A few weeks after his death, his ghost suddenly returned home. He climbed onto Lady Ch’en’s bed and said, “I am Iron Mortar. I merited not an ounce of blame, yet found only cruelty and evil. My mother has registered her complaint in Heaven. I come now with a warrant from the Heavenly Inspector to take Iron Pestle. It is ordained that Iron Pestle shall suffer a serious illness; his suffering shall be as great as my own. His death date has been fixed, and I am staying here in wait.”
His voice was as when he lived. Family and guests could not see him, yet they heard his words. He then took up a position on the rafters. Lady Ch’en went down on her knees in supplication, slapping her own face. She prepared libations in offering. The ghost said, “No need for that. You starved me to death. Do you expect to make up for that with just one meal?”
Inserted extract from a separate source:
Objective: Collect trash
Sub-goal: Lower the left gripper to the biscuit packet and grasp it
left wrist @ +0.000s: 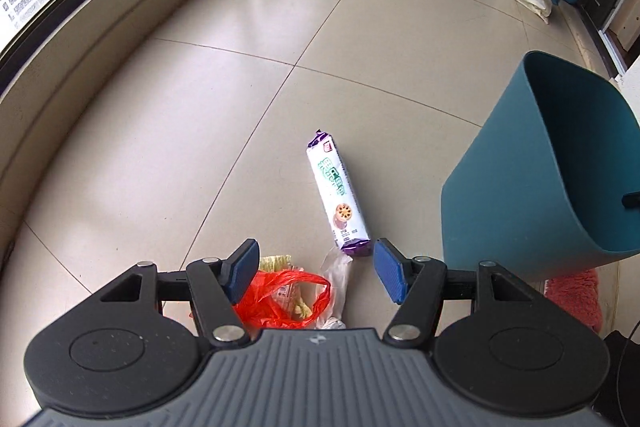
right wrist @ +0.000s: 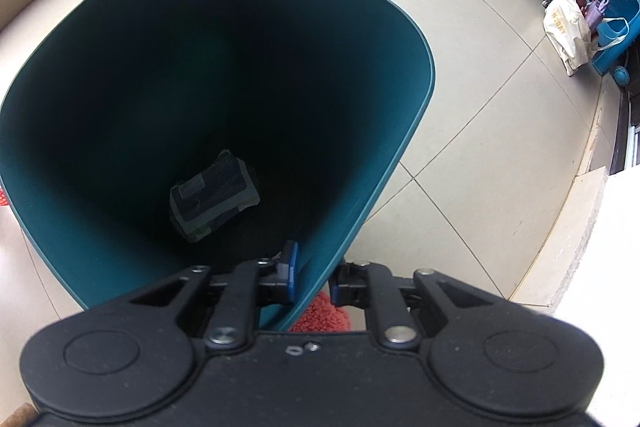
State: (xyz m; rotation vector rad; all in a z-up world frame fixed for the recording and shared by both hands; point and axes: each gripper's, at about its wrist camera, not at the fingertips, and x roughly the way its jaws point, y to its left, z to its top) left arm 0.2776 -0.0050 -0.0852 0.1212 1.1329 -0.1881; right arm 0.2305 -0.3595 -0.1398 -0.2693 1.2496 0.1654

At night Lady Ch’en complained of him in a whisper. The ghost lashed out, “You dare to complain against me! I should chop your beam down.” There followed the sound of a saw, and sawdust drifted down. The rasping made it seem that the beam was indeed about to fall, and the whole household fled outside. But when later they shone a light on the beam, it was still whole, just as before.
The ghost also cursed Iron Pestle, “You, who killed me, sit so contentedly at home, taking it easy. I’ll burn your house down!” A fire blazed forth. Smoke and flames raged furiously, and chaos reigned throughout. In a second the fire had extinguished itself. The thatching on the house was as before, and no damage was suffered. Daily the ghost cursed and reviled. Sometimes he would sing a song, the words of which went,
O Peach Blossoms,
Helpless if you fall in heavy frost.
Your lives cut short by heavy frost...
His singing was plaintive and sad. It seemed that he was lamenting the life that he had not known.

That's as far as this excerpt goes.